_WHAT TO DO:_
Only the lines below starting at the one containing "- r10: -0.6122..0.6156" and ending at the one containing "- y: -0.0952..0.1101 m" belong in the answer, each copied exactly.

_THE DATA:_
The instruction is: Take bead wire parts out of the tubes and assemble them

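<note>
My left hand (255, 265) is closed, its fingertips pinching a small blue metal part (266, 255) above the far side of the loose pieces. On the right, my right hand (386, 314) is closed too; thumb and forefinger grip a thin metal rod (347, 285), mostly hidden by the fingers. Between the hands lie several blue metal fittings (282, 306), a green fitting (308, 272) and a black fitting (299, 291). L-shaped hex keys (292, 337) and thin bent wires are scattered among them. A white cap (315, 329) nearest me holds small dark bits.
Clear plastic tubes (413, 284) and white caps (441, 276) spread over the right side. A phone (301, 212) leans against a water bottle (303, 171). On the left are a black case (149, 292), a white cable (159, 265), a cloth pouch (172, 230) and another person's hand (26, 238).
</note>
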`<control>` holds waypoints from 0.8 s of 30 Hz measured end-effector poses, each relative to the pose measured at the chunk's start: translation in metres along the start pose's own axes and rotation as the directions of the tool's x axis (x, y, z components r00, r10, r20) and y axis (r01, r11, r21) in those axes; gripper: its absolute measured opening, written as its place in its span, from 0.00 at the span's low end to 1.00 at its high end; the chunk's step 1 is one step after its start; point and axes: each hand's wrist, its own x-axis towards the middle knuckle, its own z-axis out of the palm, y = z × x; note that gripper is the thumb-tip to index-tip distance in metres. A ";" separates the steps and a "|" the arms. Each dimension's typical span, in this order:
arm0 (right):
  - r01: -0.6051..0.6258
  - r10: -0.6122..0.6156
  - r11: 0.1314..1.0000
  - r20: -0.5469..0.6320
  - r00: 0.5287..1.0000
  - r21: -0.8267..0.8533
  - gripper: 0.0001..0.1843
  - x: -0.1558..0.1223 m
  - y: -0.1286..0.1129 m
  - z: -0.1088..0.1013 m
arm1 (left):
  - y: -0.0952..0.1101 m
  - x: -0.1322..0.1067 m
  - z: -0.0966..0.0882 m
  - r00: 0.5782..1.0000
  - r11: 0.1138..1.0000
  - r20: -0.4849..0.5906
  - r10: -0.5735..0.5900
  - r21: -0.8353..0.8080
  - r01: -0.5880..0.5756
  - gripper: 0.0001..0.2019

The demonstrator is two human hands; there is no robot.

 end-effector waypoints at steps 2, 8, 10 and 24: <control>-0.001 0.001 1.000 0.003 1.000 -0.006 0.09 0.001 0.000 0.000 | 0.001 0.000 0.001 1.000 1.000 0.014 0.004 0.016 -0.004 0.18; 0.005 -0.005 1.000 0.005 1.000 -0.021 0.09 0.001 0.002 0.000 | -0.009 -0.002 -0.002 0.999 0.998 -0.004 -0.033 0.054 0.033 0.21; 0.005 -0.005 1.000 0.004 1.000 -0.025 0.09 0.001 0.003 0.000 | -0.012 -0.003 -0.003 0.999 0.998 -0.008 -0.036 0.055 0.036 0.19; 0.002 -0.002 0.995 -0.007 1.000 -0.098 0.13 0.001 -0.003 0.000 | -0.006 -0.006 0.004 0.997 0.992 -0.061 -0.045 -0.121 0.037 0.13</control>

_REPLY TO THE TASK:_
  - r10: -0.6122..0.6156
  - r11: 0.1314..1.0000
  - r20: -0.5469..0.6320
  - r00: 0.5287..1.0000
  - r21: -0.8267..0.8533
  - gripper: 0.0001..0.1843
  - x: -0.1558..0.1223 m
  - y: -0.1286..0.1129 m
  - z: -0.1088..0.1013 m
arm1 (left):
  - y: -0.0952..0.1101 m

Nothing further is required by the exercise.